▸ TASK TO CARRY OUT:
Go to the line containing "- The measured" in the records below and print it and every following line exactly, on through the line containing "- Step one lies", then stop.

[[ MATERIALS PROVIDED open ]]

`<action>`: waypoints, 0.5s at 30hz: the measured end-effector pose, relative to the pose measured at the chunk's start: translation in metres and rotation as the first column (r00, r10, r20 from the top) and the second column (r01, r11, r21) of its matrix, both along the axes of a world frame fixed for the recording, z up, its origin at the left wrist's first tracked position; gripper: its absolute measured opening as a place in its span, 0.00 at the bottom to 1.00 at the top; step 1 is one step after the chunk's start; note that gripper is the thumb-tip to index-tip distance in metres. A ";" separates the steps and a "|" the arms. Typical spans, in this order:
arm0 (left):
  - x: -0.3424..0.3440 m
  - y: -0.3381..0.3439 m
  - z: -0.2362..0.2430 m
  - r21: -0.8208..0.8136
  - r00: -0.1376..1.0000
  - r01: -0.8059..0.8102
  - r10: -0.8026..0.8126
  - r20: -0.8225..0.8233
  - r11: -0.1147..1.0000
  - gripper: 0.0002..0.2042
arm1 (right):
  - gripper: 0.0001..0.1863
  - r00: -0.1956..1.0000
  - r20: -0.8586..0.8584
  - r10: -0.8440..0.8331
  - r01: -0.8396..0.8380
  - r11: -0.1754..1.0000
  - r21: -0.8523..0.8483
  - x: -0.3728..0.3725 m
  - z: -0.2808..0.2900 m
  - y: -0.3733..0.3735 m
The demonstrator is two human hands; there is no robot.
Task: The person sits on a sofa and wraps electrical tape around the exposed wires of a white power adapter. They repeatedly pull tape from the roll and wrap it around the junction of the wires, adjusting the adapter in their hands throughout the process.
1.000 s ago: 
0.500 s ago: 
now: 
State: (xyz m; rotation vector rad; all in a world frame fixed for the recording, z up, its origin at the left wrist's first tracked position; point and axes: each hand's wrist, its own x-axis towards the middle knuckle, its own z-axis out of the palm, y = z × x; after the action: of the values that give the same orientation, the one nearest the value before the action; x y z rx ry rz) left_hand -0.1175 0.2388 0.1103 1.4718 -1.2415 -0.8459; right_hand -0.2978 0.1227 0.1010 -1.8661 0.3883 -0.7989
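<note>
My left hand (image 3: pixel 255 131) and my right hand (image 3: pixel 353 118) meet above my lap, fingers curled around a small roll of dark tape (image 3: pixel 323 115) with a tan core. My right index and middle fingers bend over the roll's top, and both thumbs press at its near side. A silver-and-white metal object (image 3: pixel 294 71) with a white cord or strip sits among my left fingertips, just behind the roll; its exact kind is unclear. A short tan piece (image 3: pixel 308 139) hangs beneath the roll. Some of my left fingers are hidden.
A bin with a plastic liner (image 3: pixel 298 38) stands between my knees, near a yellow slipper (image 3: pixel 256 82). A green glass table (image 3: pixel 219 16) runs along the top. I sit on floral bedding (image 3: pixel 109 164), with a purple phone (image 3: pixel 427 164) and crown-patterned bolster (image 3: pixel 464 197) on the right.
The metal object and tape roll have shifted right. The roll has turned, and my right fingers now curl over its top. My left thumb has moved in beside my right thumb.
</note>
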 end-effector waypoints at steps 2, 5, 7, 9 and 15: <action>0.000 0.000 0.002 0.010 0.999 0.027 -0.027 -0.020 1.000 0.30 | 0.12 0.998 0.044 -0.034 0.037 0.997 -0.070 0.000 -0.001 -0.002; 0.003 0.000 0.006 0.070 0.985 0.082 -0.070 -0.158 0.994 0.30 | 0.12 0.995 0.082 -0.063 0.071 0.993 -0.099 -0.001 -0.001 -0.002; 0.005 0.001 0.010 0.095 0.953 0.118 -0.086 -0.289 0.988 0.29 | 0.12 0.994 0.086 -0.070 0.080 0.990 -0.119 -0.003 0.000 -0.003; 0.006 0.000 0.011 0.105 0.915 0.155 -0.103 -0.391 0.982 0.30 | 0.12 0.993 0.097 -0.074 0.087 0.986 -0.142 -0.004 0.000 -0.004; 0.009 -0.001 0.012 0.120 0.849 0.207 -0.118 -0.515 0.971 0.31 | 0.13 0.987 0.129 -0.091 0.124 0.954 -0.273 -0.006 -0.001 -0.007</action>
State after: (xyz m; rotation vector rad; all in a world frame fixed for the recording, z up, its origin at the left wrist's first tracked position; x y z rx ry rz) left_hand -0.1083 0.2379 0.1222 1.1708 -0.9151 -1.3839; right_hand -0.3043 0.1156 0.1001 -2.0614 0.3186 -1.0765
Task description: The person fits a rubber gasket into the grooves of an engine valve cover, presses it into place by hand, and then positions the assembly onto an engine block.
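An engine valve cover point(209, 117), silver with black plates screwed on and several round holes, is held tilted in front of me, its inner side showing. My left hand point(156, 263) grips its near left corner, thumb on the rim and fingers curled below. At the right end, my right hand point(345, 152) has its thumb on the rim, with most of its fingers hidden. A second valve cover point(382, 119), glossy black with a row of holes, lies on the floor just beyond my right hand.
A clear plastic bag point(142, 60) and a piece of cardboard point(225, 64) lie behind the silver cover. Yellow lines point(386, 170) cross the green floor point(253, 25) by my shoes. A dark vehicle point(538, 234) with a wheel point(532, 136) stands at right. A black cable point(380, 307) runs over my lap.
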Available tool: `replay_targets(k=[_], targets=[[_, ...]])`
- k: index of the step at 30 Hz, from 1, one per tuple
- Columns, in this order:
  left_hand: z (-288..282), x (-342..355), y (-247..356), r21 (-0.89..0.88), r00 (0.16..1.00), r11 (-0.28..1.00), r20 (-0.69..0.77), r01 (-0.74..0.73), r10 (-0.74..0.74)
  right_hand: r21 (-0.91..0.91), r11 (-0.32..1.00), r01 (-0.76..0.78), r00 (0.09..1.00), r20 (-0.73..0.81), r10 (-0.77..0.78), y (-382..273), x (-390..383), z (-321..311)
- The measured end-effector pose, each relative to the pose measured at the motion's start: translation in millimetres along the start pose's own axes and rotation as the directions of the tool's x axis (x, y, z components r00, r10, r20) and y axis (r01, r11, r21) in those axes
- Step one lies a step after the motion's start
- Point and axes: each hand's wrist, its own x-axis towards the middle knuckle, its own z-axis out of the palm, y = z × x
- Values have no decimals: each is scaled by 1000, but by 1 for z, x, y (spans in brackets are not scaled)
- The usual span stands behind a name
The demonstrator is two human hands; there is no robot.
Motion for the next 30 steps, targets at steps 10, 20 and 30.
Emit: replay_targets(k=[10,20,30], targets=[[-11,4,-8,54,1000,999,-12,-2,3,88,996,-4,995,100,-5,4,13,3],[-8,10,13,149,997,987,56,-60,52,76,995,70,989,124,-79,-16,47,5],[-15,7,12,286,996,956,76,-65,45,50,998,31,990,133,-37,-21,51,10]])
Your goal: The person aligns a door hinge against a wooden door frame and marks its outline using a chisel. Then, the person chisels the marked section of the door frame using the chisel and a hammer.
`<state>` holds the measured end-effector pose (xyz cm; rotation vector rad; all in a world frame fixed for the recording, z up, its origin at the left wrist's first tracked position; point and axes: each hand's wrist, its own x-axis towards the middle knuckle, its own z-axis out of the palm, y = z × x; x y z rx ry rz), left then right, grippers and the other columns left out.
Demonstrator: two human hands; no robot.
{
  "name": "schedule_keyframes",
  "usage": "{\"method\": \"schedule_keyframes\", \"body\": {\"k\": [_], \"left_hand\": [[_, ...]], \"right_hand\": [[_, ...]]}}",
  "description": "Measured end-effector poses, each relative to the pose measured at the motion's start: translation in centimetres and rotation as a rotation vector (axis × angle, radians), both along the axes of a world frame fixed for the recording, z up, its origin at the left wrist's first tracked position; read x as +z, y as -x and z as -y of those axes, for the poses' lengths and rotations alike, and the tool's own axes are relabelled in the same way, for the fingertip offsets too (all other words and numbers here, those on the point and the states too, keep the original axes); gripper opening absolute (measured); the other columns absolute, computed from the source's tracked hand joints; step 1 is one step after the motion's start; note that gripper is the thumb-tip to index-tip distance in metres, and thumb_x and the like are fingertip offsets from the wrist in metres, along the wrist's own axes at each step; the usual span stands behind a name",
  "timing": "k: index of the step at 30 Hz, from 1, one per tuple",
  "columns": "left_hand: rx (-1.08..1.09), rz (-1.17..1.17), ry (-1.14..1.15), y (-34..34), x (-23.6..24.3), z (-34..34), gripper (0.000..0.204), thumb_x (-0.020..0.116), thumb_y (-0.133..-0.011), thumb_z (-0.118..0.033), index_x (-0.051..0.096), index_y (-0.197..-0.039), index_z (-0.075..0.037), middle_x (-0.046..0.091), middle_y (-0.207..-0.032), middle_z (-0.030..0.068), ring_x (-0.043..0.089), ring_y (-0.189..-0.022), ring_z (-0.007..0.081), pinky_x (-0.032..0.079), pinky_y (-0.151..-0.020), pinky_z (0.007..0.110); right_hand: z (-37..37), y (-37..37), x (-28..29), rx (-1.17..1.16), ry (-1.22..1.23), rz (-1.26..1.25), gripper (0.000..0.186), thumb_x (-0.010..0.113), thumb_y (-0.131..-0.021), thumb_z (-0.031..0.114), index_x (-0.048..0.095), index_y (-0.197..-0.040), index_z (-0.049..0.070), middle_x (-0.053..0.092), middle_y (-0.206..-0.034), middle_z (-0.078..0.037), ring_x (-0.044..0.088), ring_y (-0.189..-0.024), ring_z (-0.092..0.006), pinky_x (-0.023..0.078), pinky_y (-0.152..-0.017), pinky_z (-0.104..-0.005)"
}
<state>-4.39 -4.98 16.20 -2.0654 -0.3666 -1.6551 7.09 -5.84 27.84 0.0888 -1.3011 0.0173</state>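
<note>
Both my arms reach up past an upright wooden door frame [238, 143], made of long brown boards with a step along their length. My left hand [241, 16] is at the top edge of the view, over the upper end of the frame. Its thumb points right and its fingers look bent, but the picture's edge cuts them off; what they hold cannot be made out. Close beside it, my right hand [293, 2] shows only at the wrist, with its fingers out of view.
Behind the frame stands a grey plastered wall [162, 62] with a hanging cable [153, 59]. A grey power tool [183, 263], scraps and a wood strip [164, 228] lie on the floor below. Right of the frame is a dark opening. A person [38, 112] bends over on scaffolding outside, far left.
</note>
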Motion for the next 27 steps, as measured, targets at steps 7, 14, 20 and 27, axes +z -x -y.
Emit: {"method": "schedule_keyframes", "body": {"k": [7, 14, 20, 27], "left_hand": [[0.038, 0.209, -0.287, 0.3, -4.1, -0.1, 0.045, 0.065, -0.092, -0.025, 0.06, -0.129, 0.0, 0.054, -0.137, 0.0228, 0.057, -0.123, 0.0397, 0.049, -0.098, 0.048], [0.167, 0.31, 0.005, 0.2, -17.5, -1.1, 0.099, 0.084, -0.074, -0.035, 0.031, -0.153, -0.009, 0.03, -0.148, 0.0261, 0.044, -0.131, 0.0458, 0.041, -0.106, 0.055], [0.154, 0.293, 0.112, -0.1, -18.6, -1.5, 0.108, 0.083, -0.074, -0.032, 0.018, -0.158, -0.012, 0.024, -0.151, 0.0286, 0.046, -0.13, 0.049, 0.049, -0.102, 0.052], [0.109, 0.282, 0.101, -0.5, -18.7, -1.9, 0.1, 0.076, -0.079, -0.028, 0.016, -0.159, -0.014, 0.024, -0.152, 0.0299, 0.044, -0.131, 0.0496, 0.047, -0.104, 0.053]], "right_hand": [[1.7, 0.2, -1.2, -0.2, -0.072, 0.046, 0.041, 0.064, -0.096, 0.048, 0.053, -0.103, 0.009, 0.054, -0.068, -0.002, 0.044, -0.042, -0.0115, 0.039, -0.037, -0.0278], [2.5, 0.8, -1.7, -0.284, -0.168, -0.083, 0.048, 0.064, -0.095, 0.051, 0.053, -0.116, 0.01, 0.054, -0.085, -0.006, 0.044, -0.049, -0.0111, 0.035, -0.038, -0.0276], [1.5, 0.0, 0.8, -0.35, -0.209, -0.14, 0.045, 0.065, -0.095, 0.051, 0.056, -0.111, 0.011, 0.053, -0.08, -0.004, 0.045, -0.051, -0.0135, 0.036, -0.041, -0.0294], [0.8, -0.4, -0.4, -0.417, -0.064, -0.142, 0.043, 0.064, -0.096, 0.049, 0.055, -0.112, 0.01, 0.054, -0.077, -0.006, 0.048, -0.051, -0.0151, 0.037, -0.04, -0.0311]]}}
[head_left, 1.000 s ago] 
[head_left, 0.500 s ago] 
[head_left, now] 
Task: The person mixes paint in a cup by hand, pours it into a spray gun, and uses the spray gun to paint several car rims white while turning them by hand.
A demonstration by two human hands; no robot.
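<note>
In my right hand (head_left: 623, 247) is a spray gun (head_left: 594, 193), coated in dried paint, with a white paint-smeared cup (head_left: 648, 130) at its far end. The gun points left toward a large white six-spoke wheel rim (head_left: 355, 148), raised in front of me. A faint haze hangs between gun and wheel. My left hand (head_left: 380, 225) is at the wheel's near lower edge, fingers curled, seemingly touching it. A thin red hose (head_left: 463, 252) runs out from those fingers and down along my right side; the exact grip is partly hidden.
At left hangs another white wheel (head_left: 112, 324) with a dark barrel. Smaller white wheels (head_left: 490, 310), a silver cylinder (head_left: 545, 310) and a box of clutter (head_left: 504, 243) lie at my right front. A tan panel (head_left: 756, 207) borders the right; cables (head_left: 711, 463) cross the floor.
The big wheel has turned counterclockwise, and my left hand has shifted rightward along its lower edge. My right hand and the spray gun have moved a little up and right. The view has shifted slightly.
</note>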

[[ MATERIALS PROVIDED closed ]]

▸ TASK OUTPUT:
- The measured end-effector pose, each relative to the pose measured at the motion's start: translation in millimetres along the start pose's own axes and rotation as the directions of the tool's x axis (x, y, z components r00, r10, r20) and y axis (r01, r11, r21) in those axes
- Step one lies a step after the motion's start

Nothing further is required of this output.